YOUR ASSIGNMENT> Each line of the data that includes the string "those" is to be copied out.

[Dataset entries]

____

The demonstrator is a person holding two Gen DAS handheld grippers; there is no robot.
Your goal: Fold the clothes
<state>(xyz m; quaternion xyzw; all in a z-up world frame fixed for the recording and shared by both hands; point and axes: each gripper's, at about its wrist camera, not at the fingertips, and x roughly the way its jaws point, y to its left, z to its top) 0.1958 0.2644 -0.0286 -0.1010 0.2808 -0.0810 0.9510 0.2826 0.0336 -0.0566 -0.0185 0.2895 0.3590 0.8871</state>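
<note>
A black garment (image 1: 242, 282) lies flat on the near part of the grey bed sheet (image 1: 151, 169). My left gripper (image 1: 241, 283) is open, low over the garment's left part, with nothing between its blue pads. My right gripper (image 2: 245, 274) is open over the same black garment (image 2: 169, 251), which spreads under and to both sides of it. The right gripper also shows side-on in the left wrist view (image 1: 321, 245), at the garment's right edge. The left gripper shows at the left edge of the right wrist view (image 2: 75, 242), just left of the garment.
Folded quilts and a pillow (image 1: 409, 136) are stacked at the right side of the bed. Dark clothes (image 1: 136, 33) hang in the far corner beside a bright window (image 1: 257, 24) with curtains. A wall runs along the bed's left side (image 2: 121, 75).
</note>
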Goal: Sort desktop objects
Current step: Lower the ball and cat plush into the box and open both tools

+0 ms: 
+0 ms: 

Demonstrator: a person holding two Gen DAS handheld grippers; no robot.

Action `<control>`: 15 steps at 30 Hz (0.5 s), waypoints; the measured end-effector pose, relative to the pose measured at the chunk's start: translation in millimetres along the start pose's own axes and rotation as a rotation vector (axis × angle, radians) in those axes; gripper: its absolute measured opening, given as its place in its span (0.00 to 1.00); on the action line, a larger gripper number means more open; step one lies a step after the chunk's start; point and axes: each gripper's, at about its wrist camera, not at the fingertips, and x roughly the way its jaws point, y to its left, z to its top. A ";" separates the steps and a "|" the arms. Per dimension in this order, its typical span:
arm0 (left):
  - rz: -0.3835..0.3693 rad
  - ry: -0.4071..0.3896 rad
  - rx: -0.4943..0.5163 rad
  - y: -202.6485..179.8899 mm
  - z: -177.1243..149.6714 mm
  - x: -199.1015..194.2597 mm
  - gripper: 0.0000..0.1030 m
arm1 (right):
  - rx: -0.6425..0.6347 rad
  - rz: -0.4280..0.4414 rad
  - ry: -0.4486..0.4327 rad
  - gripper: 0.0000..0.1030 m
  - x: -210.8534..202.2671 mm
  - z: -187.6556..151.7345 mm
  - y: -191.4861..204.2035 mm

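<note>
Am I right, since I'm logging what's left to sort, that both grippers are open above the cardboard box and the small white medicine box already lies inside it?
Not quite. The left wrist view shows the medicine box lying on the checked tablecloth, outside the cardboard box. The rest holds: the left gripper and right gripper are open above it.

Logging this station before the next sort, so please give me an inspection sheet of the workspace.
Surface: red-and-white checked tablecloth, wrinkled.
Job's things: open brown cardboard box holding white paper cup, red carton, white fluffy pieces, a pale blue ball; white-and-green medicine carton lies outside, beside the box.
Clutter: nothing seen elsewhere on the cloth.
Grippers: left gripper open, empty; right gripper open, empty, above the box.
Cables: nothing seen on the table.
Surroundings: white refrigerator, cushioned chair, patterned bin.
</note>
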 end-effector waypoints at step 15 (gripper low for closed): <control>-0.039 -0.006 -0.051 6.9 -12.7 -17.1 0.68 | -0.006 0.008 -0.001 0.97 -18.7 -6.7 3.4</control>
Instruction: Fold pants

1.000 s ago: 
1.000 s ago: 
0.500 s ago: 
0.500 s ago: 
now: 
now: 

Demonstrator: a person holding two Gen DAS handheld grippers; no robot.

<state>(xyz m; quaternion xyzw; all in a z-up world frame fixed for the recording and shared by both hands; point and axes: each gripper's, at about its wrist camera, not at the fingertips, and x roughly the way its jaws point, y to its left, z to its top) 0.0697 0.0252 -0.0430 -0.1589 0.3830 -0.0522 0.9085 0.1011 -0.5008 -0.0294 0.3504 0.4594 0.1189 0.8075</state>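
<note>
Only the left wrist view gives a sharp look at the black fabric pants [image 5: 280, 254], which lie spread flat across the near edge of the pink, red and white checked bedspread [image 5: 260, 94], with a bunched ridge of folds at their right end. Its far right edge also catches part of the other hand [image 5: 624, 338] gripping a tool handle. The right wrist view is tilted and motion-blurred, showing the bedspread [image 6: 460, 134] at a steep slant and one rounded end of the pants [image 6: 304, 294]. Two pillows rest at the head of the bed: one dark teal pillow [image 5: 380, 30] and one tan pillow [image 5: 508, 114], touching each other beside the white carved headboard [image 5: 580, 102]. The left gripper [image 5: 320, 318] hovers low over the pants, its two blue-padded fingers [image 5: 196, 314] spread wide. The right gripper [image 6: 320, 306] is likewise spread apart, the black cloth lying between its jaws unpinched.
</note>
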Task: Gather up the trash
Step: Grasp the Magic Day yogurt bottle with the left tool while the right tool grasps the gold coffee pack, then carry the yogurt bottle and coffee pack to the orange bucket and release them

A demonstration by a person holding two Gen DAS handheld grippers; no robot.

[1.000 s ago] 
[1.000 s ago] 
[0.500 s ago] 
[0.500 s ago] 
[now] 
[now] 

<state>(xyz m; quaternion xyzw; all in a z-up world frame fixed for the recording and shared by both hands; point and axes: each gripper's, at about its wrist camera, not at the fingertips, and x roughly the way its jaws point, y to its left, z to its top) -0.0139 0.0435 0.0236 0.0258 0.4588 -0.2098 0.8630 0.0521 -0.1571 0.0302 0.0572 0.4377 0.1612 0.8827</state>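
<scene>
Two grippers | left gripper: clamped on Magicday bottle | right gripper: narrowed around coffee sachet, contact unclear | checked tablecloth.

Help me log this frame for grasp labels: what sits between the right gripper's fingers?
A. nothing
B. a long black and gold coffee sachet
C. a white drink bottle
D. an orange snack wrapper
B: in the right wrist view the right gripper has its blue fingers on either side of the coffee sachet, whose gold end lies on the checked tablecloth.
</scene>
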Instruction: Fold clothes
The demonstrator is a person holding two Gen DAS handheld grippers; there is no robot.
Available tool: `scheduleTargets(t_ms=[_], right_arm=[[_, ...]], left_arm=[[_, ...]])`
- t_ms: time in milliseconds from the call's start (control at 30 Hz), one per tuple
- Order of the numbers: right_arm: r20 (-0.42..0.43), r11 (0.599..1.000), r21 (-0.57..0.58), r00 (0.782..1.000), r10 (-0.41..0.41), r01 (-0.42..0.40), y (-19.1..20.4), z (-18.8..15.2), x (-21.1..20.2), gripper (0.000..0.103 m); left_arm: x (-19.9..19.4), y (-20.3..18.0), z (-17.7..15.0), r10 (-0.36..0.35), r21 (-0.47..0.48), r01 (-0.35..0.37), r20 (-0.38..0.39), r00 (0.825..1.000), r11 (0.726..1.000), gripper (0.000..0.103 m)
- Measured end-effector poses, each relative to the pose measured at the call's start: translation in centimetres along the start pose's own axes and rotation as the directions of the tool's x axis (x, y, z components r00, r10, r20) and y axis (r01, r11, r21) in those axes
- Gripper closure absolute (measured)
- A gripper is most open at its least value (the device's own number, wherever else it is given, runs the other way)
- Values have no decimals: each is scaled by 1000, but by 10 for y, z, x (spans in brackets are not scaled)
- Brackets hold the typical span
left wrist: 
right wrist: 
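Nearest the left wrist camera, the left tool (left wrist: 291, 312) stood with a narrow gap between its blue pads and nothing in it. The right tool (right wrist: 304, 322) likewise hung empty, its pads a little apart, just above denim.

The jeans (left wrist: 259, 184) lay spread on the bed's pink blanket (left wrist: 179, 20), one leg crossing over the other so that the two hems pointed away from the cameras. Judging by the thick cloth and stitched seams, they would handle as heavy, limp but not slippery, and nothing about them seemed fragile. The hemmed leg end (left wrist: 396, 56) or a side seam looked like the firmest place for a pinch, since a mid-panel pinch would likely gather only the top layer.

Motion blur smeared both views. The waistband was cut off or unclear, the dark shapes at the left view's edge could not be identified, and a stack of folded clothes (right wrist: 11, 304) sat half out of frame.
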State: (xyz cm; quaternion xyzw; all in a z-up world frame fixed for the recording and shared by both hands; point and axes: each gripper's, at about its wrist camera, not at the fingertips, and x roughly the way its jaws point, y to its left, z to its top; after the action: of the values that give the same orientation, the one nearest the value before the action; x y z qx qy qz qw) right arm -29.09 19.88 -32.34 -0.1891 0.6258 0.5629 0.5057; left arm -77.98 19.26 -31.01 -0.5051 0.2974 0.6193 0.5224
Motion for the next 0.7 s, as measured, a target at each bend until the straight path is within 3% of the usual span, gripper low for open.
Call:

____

WRITTEN ANSWER>
Action `<control>`: 15 steps at 30 Hz (0.5 s), waypoints; the measured end-effector pose, relative to the pose measured at the chunk's start: translation in millimetres along the start pose's own axes and rotation as a rotation vector (axis × angle, radians) in those axes; gripper: its absolute measured opening, given as its place in its span (0.00 to 1.00); on the action line, a larger gripper number means more open; step one lies a step after the chunk's start; point and axes: each gripper's, at about its wrist camera, not at the fingertips, and x roughly the way its jaws point, y to its left, z to its top. A ";" separates the steps and a "|" the arms. Per dimension in this order, its typical span:
- Measured end-effector poses, each relative to the pose measured at the call's start: translation in centimetres along the start pose's own axes and rotation as the directions of the tool's x axis (x, y, z components r00, r10, r20) and y axis (r01, r11, r21) in those axes

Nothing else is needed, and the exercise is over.